"Kenapa ponselku tidak ada Ciang?” Lerry memutus lamunanku__mentapku tajam__teman – teman yang lain juga menatapku dengan tatapan yang sama.
Tatapan mereka bisa di tebak dengan jelas, mereka semua sudah terlihat curiga padaku.
Dalam hati mereka mungkin sedang bergumam 'Kau yang mencurinya kan?'
Ya, wajar saja jika mereka berpikir seperti itu, karena biar bagaimanapun aku adalah orang terkahir yang memegang tasnya Lerry. Tapi apa harus secepat itu mereka mencurigaiku? Eentahalah. Aku sendiri juga pusing memikirkannya.
“Kau adalah orang pertama yang membuka ini kan? Bagaimana mungkin ponsel ku bisa hilang?” Dia masih menatapku, raut wajahnya yang sedari tadi terlihat panik kini sudah terlihat menyelidik.
“Apa kau sedang menuduku?” Aku mengerutkan kening sambil tersenyum masam. Rasanya terlalu aneh melihat salah satu teman dekatku mencurigaiku seperti ini.
“Aku tidak menuduhmu! Tapi hanya kau orang pertama yang membuka ini kan? Dan juga, tanpa alasan yang jelas, kenapa tiba - tiba kau ingin meminjam ponselku? Apa itu hanya kebetulan? Atau?”
“Hentikan omong kosongmu, Lerry! Kalian juga, berhentilah menatapku seperti itu” Aku memotong kalimatnya. Merosa akan terpojok__aku tidak bisa hanya berdiam diri.
Mendengar ucapanku, teman – teman yang lain segera mengalihkan pandangan mereka, saling berbisik__Entah apa yang sedang di bicarakan. Tapi aku rasa__aku tidak perlu menebaknya__sudah jelas meraka pasti sedang membicarakan diriku.
“Kau bisa saja mencurigaikua! Itu sah – sah saja. Tapi, apa kau tidak mengenalku? Setahun terakhir ini kita selalu bersama – sama, semua orang yang berada disekolah ini juga tau bahwa aku, kau, Waldy, Dedi, Julio, Teo, De'fretes dan teman-teman yang berada di kelas lain dengan kita juga adalah teman dekat. Kita sudah dekat sejak masih berada di kelas 10, dan kita semua berada di kelas yang sama saat berada di kelas 11.”
Suasana menjadi lengang__menyadarih itu__teman – teman yang lain segera membubarkan diri, menuju kelas, mereka sadar mereka tidak ingin terlalu ikut campur dalam masalah ini. Mereka tahu seperti apa dan bagaimana sikapku di saat menghadapi suasana serius seperti ini__kini hanya menyisahkan aku, Lerry, De’fretes dan Waldy.
Lerry bisa saja menuduhku meskipun aku tidak mencuri ponselnya! Alasannya cukup sederhana. Dari semua murid yang ada di SMA Negeri 1 Ambon. Hanya aku satu – satunya yang berasal dari keluarga miskin, paling miskin.
Ayahku tidak punya pekerjaan tetap, hanya sibuk saat pemilu tapi hasilnya tidak pernah terlihat, sedangkan Ibuku hanya pedagang asongan dengan etalase yang ukuran panjangnya tidak lebih dari 30 Cm.
Meraka hanya mampu menyekolahkan diriku sampai ketingkat SD, selebihnya Kakakulah yang membantu membiayai sekolah ku. Aku juga mendapat beasiswa, ada 2 beasiswa yang aku terima.

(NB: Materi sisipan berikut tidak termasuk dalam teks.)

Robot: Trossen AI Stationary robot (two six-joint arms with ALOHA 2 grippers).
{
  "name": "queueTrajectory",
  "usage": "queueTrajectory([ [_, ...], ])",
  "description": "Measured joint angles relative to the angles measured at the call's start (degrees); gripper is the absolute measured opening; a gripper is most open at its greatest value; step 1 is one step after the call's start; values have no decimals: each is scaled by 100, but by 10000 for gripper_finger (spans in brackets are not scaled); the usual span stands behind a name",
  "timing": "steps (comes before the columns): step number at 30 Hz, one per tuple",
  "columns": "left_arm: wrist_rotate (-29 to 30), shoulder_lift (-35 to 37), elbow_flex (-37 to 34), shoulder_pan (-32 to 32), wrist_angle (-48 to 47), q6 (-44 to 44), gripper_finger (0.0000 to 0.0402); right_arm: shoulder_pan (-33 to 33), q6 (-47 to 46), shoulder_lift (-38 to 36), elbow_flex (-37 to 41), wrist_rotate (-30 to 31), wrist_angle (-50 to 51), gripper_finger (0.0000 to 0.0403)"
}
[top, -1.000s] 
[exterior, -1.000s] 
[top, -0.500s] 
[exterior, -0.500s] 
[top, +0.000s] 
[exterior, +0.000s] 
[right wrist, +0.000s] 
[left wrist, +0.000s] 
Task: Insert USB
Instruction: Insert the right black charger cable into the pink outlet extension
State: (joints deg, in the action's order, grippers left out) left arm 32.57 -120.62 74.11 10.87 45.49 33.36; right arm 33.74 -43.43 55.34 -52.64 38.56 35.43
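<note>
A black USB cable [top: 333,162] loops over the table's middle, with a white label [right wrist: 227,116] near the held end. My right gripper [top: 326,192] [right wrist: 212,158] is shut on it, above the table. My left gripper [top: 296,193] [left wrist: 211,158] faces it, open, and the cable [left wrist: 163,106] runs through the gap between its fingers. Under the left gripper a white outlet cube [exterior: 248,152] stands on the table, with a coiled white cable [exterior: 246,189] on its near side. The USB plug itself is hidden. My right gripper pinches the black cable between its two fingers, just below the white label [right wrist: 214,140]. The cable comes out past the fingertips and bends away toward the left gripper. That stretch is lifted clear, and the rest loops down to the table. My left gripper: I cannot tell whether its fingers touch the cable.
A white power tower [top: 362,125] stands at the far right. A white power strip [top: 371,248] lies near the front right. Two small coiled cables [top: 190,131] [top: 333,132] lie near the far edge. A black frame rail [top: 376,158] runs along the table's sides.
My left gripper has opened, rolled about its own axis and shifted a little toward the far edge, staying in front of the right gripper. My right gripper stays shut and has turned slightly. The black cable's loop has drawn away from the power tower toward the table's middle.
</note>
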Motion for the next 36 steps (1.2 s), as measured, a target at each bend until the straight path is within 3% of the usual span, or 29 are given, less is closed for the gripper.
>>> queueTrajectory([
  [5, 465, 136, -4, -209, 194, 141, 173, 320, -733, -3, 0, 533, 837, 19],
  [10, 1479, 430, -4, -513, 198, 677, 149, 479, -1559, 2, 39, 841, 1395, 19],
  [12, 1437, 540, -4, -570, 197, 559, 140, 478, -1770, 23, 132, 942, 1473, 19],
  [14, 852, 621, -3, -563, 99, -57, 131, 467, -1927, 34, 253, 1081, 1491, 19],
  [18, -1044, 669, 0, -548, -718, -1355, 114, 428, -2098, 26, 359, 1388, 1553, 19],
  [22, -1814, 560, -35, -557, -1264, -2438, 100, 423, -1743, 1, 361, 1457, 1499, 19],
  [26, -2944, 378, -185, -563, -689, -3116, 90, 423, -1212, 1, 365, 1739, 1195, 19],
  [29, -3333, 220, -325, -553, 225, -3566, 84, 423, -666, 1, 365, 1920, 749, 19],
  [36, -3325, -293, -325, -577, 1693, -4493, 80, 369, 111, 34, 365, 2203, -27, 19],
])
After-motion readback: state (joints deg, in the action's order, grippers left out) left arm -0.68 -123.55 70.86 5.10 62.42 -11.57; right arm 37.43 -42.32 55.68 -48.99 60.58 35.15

Yang pertama adalah beasiswa untuk keluarga yang kurang mampu, dan yang satunya lagi karena aku termasuk murid yang pintar__itulah anggapan mereka__padahal aku merasa tidak. Dan yang membuatku hampir tidak percaya adalah Lerry benar – benar menyindir keluargaku yang miskin atas tuduhannya padaku.
“Aku punya usul Lerry! Bagaimana kalau kita pergi ke orang pintar? Biar kita bisa tahu siapa sebenarnya yang mengambil ponselmu?” Diselah - selah ketegangan kami! De’fretes memberikan usul.
“Dimana?" Tanya Lerry yang cukup terkejut mendengar usul dari De'fretes
“Nanti juga kau akan tahu. Gimana! Apa kau setuju dangan usulku?" Jawab De'fertes sambil mengedipkan mata kepada Lerry. Jelas itu adalah isyarat darinya agar aku tidak menguping pembicaraan mereka.
Lerry yang merasa paham akan maksud De'fretes__segera berbalik__mereka berjalan meninggalkan ku sendirian! Dari yang aku lihat, sepertinya Lerry menerima usul De’fretes.
Aku tahu dia akan melakukannya. Yang membuatku tidak mengerti dan merasa bingung adalah kenapa mereka harus kesana? kenapa harus pergi ke orang pintar 'dukun' yang diusulkan De’fretes? Maksudku, kenapa sebagian orang masih percaya dengan hal – hal seperti itu? dimana logika?
***
Hari – hari berikut__terasa sangat berat ku jalani. Kabar hilangnya ponsel Lerry menyebar begitu cepat layaknya kobaran api yang melahap apapun yang menghalanginya. Setelah kabar itu menyebar__teman – teman ku mulai menjauh. Aku sudah bisa menebak siapa yang menyebarkan omong kosong itu! Ya, siapa lagi kalau bukan Lerry.
Dia memang curiga padaku, lebih dari itu dia telah menuduhku, kabar itu membuat ku merasa seperti satu – satunya manusia yang menetap di bumi__tak ada lagi sapa’an, cerita, dan hal – hal yang biasa dilakukan anak SMA pada umumnya.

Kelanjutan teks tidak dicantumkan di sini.